Axial Compression Behaviors of the Steel Tube Confined Reinforced Concrete Columns with Binding Bars

Hao Hu,^1,2Zhengliang Li,³Xi Tu,³and Junfeng Tang³

Academic Editor: Peng Zhang

Received12 Nov 2020

Revised30 Nov 2020

Accepted16 Dec 2020

Published28 Dec 2020

Abstract

An experimental study on the steel tube confined reinforced concrete (STCRC) column with binding bars under axial compression is conducted. The bearing capacity and failure modes are obtained. It can be known that the axial deformation of concrete occurred under compression. The core concrete is wrapped and constrained by the steel tube wall, and the steel tube wall is constrained by binding bars locally, so the local buckling shape of the wall between the binding bars is like wave shape. The 3D finite element model is also developed to analyze the behavior of this type of column under axial compression. Good agreement is shown between the test and predicted results in terms of the load-deformation curves and ultimate strength. The parametric studies indicate that the spacing of binding bars, diameter of longitudinal bars, concrete strength, thickness of the steel tube wall, and section dimension of the column generate different influence on the mechanical properties and bearing capacity. The diameter of longitudinal bars, concrete strength, and section dimension of the column have a great effect on the ultimate bearing capacity. The numerical results also show that the spacing of binding bars has little effect on the ultimate bearing capacity. The larger thickness of the steel tube wall leads to adverse effect on the specimen performance. Finally, the theoretical calculation is carried out, and the result is good.

1. Introduction

Due to the shortcomings of concrete-filled steel tubular (CFST) columns which have poor binding effect on core concrete leading to low bearing capacity and poor ductility, some improved methods on CFST columns have been investigated by scholars.
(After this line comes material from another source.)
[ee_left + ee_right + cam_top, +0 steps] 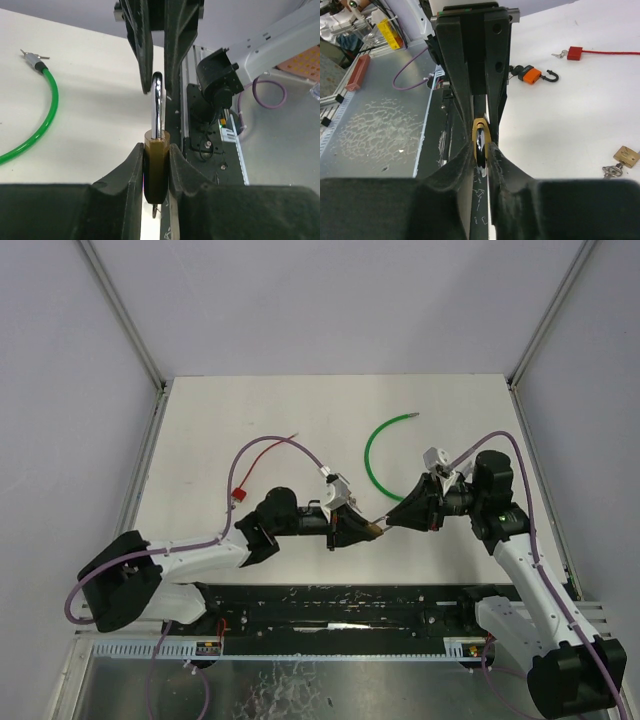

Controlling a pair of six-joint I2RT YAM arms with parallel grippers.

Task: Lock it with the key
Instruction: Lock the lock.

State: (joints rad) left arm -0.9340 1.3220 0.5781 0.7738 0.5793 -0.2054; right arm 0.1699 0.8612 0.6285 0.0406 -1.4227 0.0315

Ge and Usami [1] reported the experimental results of square CFST columns with and without longitudinal stiffeners under concentric compressive load studied on the strength and deformation of specimens. Huang et al. [2, 3] presented the axial load behavior of CFST columns of square section stiffened with steel reinforcing ties forming an octagonal shape; however, the construction is difficult, and the quality is not easy to guarantee for the columns. Ding et al. [4, 5] discussed the mechanical performances of round-ended CFST columns which may be used as bridge piers under axial loading by experimental study and finite element analysis. The influences of width-thickness ratio, concrete strength, steel yield strength, and wall thickness of the steel tube on the ultimate bearing capacity of the CFST columns were studied. Xia et al. [6] investigated the improving mechanism of reinforcement on load transformer performance of CFST columns with high-strength concrete and thin-walled steel tube (where the thickness is 1.2 mm) subjected to axial compression and concluded that reinforcement was more effective to improve the performance than enlarging the wall thickness of steel tubes.

In order to further improve the confined effect of the steel tube on concrete, CFST with binding bars and steel tube confined reinforced concrete (STCRC) columns have been put forward by some scholars.
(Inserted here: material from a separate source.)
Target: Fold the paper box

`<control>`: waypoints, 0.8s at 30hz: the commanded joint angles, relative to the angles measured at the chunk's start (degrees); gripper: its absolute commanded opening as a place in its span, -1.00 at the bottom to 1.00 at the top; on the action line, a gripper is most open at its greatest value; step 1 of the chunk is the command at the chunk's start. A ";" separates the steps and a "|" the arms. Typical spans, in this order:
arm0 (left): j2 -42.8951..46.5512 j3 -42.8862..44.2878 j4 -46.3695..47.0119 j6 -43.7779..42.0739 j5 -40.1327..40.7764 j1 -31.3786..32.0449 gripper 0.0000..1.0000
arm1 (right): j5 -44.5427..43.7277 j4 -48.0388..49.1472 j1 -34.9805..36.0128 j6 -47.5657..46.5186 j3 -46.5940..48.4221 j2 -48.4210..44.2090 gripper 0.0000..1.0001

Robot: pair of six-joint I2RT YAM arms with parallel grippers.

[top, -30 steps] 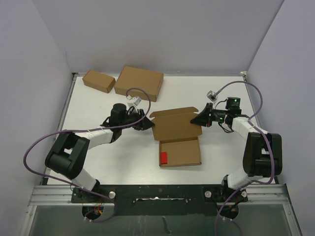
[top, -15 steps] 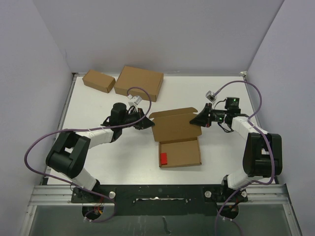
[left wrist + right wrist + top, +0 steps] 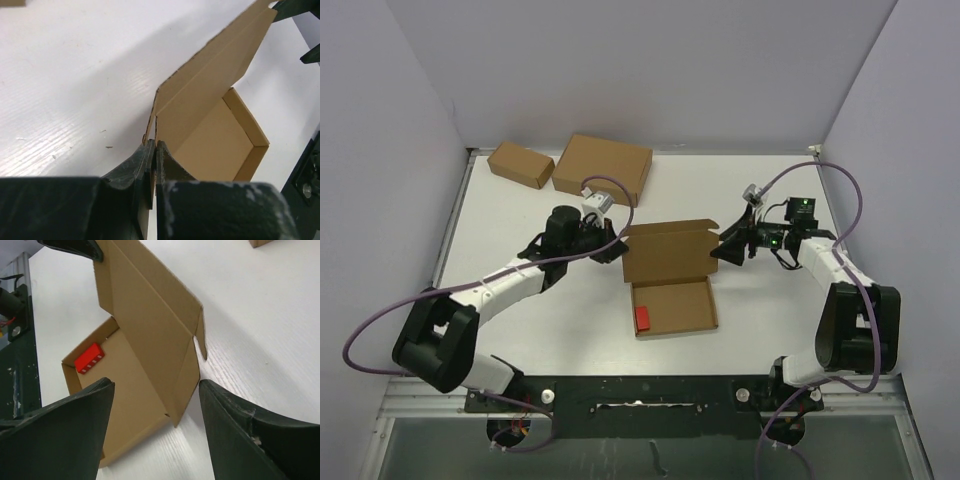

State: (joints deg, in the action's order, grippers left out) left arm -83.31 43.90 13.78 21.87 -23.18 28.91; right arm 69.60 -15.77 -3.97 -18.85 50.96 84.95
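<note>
Paper box (image 3: 670, 280) sits on the bench (image 3: 520, 210), lid raised, its left flap clamped in the left gripper (image 3: 616, 247); the right gripper (image 3: 722, 248) gapes apart beside the opposite flap.

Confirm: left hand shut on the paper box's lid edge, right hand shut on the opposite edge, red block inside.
Not quite. The right hand is open wide, as the right wrist view shows. The left hand is shut on the paper box's lid edge, and the red block lies inside.
</note>
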 commanded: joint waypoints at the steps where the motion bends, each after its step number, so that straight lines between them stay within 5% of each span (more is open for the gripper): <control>1: 6.42 6.56 -11.87 -9.25 7.25 1.51 -1.00 | -1.09 -1.16 -2.73 -4.16 1.35 -3.49 0.43; 8: 6.71 12.97 -24.50 -14.22 9.76 3.33 -1.00 | -1.70 -0.88 -3.24 -5.48 0.06 -3.71 0.51; 16: 6.05 10.25 -19.73 -14.10 7.23 3.01 -1.00 | -4.89 3.37 -1.97 -5.13 -1.73 -2.96 0.60; 24: 5.53 9.00 -16.79 -13.81 6.01 2.16 -1.00 | -10.61 -1.35 4.09 -8.10 2.60 -0.57 0.32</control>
State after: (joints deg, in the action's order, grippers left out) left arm -78.52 52.84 -7.03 8.75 -15.44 31.59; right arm 62.13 -16.53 -2.92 -24.05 50.78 84.77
Cai and He [7, 8] proposed a constitutive relationship for square CFST columns with binding bars, and a calculation of complete load-stress relationship curves was conducted for some certain experimental specimens using this constitutive relationship. Experimental investigation and theoretical research on specially shaped (L-, T-, and cross-shaped) CFST columns with binding bars were shown by Long et al. [9–12]. Finite element analyses of rectangular CFST columns with binding bars were carried out using five material models including von Mises, Mohr–Coulomb, Drucker–Prager, smeared cracking, and damaged plasticity by Chen and Zhou [13]. Ren et al. [14] reported that the axial compression mechanism of round-ended CFST short columns with binding bars was carried out with different diameters of the binding bar, concrete strength, distance between binding bars, steel content of section, height-width ratio, etc.

STCRC is a kind of composite member that is similar to CFST by wrapping the thin-walled steel tube on the outside of concrete and confining it. However, steel tube wall does not directly bear external load, which is disconnected at the joint for the connection conveniently between the reinforced concrete column and beam. Zhang et al. [15] discussed axial compression test and analysis of circular section STCRC columns with high-strength concrete. Zhou et al. [16, 17] investigated the mechanical performances of square STCRC short columns by test and then reported the axial load behavior of circular section STCRC columns with different length-to-diameter ratios. Gao et al. [18] completed properties of 12 STCRC columns with different steel tube diameter-thickness ratios, slender ratio, and loading eccentricity ratio by test, and effective experience was obtained.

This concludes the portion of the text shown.